I had the hypothesis that while this is POSSIBLE, there was no way it was COST EFFECTIVE due to the high cost of entry.
For better or worse, here’s what I found: http://yarrvee.com/solar-rv-aircon-financial-frugality-or-folly/
I love it Jon! We got you thinking and you actually sat down and crunched the numbers. Excellent post! We do have a follow up piece where will do longer testing once we get in a nice and balmy climate. It wasn’t hot enough where we were to run the AC for hours on end. So we will see just how many hours we can realistically get and how it handles true summer temps in the humidity of Florida!
I’m guessing your Samsung residential fridge draws at least ~90-100 Ah daily. How do you power the refrigerator and rest of the house once you’ve blown through your battery reserve running the A/C? I’m thinking that at some point some additional amps are going to need to be generated.
Ah, don’t let the naysayers drag ya down! With the declining fuel prices these day, you could probably get a really good deal purchasing a TOPAZ nuclear power supply from the Russians.

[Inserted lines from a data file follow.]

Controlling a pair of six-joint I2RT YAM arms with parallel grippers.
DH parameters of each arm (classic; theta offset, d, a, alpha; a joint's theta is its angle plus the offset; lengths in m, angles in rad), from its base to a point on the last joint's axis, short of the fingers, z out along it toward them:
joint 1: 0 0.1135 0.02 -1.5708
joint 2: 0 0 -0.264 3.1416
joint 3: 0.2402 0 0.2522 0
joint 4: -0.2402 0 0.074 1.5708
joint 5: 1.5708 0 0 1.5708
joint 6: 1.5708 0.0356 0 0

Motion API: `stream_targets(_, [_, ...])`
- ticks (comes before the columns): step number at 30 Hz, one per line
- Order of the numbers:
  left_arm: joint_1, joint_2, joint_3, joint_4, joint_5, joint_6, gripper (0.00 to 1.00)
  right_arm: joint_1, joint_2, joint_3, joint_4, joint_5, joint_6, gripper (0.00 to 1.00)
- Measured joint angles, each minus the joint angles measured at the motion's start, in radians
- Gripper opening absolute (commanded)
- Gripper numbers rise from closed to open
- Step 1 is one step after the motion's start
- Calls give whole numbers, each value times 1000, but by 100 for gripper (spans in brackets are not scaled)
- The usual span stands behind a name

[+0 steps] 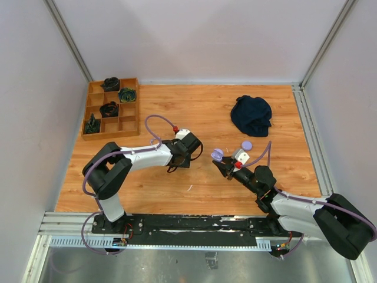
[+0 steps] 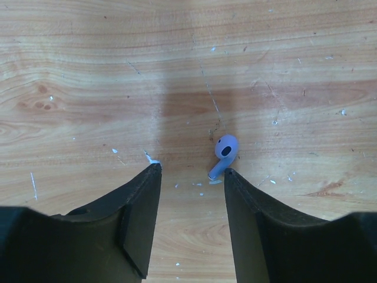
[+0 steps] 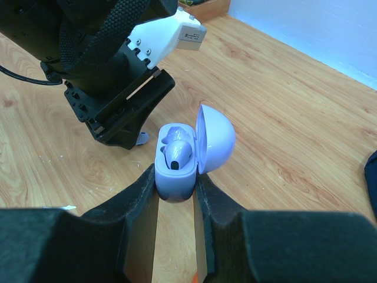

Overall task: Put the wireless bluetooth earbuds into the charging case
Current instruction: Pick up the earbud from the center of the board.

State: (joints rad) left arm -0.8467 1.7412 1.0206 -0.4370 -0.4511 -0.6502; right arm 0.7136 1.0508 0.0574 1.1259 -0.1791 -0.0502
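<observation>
Beside tip of parted, empty left pincer point(image 2: 191, 170), lilac earbud point(image 2: 225, 150), right pincer point(image 3: 175, 184) clamping lid-up case point(image 3: 177, 174)

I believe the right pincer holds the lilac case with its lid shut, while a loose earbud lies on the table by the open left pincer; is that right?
Not quite: the lid is open, as the right wrist view shows. The rest holds: the right pincer grips the case, and the loose earbud lies on the table by the open left pincer.
</observation>
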Motion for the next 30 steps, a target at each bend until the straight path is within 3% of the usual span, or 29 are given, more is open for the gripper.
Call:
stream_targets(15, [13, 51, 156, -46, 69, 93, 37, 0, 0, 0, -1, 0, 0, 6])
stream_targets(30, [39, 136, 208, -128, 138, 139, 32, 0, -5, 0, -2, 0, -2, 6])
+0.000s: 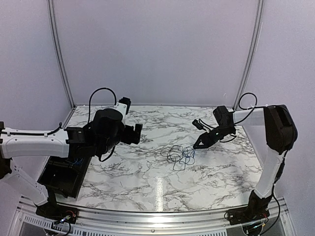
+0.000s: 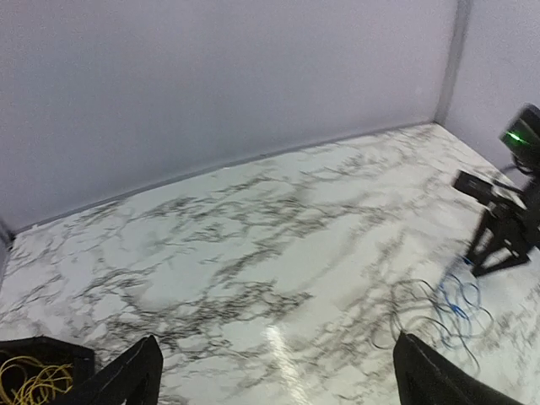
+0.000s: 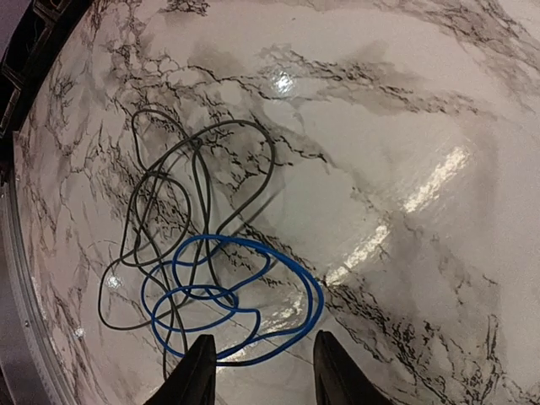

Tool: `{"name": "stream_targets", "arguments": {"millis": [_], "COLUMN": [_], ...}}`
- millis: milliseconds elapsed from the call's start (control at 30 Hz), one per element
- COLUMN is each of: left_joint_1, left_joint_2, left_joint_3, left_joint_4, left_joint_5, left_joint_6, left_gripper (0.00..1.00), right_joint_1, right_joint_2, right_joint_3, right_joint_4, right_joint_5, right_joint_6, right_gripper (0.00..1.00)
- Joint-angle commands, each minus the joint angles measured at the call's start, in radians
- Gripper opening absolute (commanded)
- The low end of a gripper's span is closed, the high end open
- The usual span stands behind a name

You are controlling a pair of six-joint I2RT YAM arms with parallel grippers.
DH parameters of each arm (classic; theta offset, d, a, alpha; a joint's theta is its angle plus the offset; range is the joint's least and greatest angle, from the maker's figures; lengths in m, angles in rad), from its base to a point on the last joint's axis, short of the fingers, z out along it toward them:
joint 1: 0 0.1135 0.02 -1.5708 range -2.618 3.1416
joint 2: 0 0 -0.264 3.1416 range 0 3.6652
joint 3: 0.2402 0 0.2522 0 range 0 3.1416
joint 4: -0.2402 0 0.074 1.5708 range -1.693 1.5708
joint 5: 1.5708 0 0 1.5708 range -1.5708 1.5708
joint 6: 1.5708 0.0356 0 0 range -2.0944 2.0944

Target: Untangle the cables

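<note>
On a marble-patterned bench (image 1: 147,182), a small knot of cables (image 1: 180,154) is seen lying right of centre, with the right end effector (image 1: 199,144) poised low at its right edge. Its jaws are held apart and nothing is gripped. In the wrist view the near curve of the blue cable (image 3: 232,240) lies on the bench just ahead of the fingertips, and whether it is touched cannot be told. The placement is judged to be a line-up on the blue loops, which sit at the outside of the knot and can be reached without disturbing the rest.

The left end effector (image 2: 278,386) is held fully released over the left half of the bench, well apart from the knot. It is judged to be parked clear so that the right arm is given room. Below it, at the bench's left edge, a black bin (image 1: 61,177) is seen with a yellow cable (image 2: 29,380) coiled inside, apparently already sorted out.

The knot is made up of thin wires in flat, loose loops. The black cable (image 3: 199,173) is spread in larger ovals, and the blue is wound in tighter rings that cross it at several points. No tight knotting is visible; the strands are merely overlapped.
</note>
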Motion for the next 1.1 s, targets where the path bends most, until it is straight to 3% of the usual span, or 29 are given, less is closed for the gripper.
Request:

It produces a CONTINUOUS 5KW power output for 3+ years and weighs a mere 700 pounds – VIOLA, a/c power problems solved 🙂
I have been thinking a lot about upgrading our Tiffin 36LA to a setup similar to yours. One of my main motivations is to be able to run the A/C without the generator. I couldn’t think of any reason it wouldn’t work bit now that you’ve proven it will work I can’t think of a reason not to do it. Living in Central Texas we are BIG fans of air conditioning and that’s the main reason our generator has close to 700 hours in about two years. I have two Ryobi 1800 watt inverter generators that, when connected in parallel, will easily run one of our air conditioners with a lot less fuel use and noise than our Onan 7000 watt RV generator. The interesting thing is that once the A/C is started it will run nicely off of one generator. We have a really quiet Yamaha 1600 inverter generator that would work great in that role if I had a hybrid inverter. It is a hair louder than the Honda 2000eu. Either of these would be a good solution to extend the batteries at night. They are really quiet compared to the Onan RV generators.
Thank you guys for being the Guinea pigs for for this test!
I am really excited that it worked for you guys? I have seen a couple of really expensive Earthroamer RVs (they call them “Expedition Vehicles”) than don’t use generators for the A/C. When the batteries need charging they use solar or the main engine to charge them. They say the main chassis (Ford PowerStroke) diesel is both more efficient and quieter than any of the RV generators they looked at. They spend a lot of money on solar/inverter/battery package. Some of that cost is recouped by not having to buy a generator. Of course it saves weight and space as well.
I think a setup that might work would be to install a smaller window air conditioner in the side window of the living room slideout (Next to your open bar)… Say a unit like this – http://www.frigidaire.com/Home-Comfort/Air-Conditioning/Window-Mounted-AC/FFRA0511Q1/ It may look a little red-neck – but if you are boondocking out in the desert who cares… The smaller 500w AC has a much lower surge when starting and when running draws less than your solar array puts out… The only thing that might not work is the 5,000btu might not be enough to cool the livingroom space?… But maybe the bedroom could be cooled?…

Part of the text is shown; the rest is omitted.